浅野内匠頭家来口上書

 口上書とは討ち入り当日に浪士たちが、吉良邸の門前に掲げた「討ち入り趣意書」のことであり、その概要は次の通りである。
 「去年3月殿中刃傷に対する公儀のとった処置については、家来一同も、何も文句を申すことはありません。ただ、内匠頭と上野介のケンカの時、内匠頭を押し止めた人が居たため、上野介を討ち漏らした内匠頭の無念残念は、私ども家来としては忍びがたいものがある。私どもは亡主の意趣を継ぐためにここへ来た」

 ここで気がつくことが二つある。

 一つは、なぜ吉良を討つかという理由が全く述べられていないことである
 確かに「内匠頭が討ち損じたからその代わりに・・・」と書いてはあるが、通常ならば抽象的にしろ、吉良が悪いこと、例えば「賄賂を要求され断ったところ、不当な扱いを受けた」とか、「けんかを売られた」とかの理由を書いて、「それに敢然とぶつかっていった内匠頭の悩み、怒りは臣下である私どもにも十分納得できる」というようになるのではないだろうか。
 ここでも刃傷の原因が「けんか」であることを当然の前提とし、その理由にひとつも触れていないことは、若干不自然であるような気がする。
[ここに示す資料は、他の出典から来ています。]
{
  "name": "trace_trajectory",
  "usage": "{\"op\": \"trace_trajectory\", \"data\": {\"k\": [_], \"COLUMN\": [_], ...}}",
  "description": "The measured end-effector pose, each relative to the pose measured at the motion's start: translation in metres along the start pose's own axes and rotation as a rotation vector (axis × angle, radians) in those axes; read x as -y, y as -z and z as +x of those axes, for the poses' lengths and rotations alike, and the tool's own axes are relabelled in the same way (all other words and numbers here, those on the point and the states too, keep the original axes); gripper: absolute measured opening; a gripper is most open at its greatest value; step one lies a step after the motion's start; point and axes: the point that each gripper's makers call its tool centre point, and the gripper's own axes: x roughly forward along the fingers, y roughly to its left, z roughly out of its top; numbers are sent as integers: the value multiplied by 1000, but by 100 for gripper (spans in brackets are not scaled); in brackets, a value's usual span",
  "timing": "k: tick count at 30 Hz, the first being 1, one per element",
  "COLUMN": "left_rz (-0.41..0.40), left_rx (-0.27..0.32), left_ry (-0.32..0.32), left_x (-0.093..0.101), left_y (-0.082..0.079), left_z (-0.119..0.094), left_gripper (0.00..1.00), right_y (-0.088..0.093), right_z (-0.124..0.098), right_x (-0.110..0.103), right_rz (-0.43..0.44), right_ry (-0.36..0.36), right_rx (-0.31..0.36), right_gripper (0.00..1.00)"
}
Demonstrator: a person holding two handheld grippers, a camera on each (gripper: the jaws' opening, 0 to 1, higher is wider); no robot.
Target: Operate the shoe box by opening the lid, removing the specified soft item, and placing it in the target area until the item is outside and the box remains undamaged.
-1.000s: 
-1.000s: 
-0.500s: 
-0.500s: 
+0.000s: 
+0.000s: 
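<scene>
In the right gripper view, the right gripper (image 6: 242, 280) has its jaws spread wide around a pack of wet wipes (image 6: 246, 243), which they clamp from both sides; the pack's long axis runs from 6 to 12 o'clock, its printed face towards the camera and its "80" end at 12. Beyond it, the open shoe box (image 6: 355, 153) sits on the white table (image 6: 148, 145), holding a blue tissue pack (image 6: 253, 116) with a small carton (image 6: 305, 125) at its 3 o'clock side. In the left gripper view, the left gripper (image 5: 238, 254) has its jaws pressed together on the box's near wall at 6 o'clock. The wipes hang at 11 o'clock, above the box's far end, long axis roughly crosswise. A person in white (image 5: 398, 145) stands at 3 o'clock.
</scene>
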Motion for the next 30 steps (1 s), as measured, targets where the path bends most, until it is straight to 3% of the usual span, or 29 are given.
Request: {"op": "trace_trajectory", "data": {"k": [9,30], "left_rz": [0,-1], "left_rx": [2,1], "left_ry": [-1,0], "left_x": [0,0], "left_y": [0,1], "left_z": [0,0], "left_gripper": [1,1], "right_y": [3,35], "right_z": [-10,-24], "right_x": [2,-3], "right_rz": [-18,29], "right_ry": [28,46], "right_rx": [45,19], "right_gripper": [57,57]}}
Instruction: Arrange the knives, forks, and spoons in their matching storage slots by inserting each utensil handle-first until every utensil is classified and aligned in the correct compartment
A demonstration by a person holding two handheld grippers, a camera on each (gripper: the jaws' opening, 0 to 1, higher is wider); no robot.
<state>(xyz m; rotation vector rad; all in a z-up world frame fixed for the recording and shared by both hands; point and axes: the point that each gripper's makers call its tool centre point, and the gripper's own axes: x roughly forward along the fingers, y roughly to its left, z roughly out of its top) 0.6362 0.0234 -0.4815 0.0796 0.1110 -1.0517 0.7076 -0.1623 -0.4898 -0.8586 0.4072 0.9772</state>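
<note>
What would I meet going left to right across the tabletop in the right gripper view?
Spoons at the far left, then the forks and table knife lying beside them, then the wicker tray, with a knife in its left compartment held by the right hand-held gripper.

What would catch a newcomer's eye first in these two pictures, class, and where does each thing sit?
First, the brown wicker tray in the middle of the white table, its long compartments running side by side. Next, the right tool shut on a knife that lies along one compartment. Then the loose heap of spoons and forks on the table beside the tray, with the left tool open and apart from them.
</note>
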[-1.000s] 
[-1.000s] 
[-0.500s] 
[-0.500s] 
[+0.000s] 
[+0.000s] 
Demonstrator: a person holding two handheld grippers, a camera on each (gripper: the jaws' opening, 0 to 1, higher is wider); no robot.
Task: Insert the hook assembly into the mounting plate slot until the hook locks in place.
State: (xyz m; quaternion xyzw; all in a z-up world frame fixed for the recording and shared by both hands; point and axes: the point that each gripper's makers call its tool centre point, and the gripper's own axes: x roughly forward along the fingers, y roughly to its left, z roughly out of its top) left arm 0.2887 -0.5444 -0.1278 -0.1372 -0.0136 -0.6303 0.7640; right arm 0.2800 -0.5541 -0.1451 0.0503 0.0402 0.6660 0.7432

 もう一つは、私怨と割り切っていることである。つまり、喧嘩両成敗に対する公儀の片手落ちの裁決に対する不服という形にはなっていないことである。

 口上書は自身の心情を書き記すものであり、抽象的には世論に対するアピールかも知れないが、討ち入りのあとは幕府へ自首することにしているいじょう、当面のあて名は幕府ということになるであろうから、この点で公儀批判の文章は書けなかったのだろうか。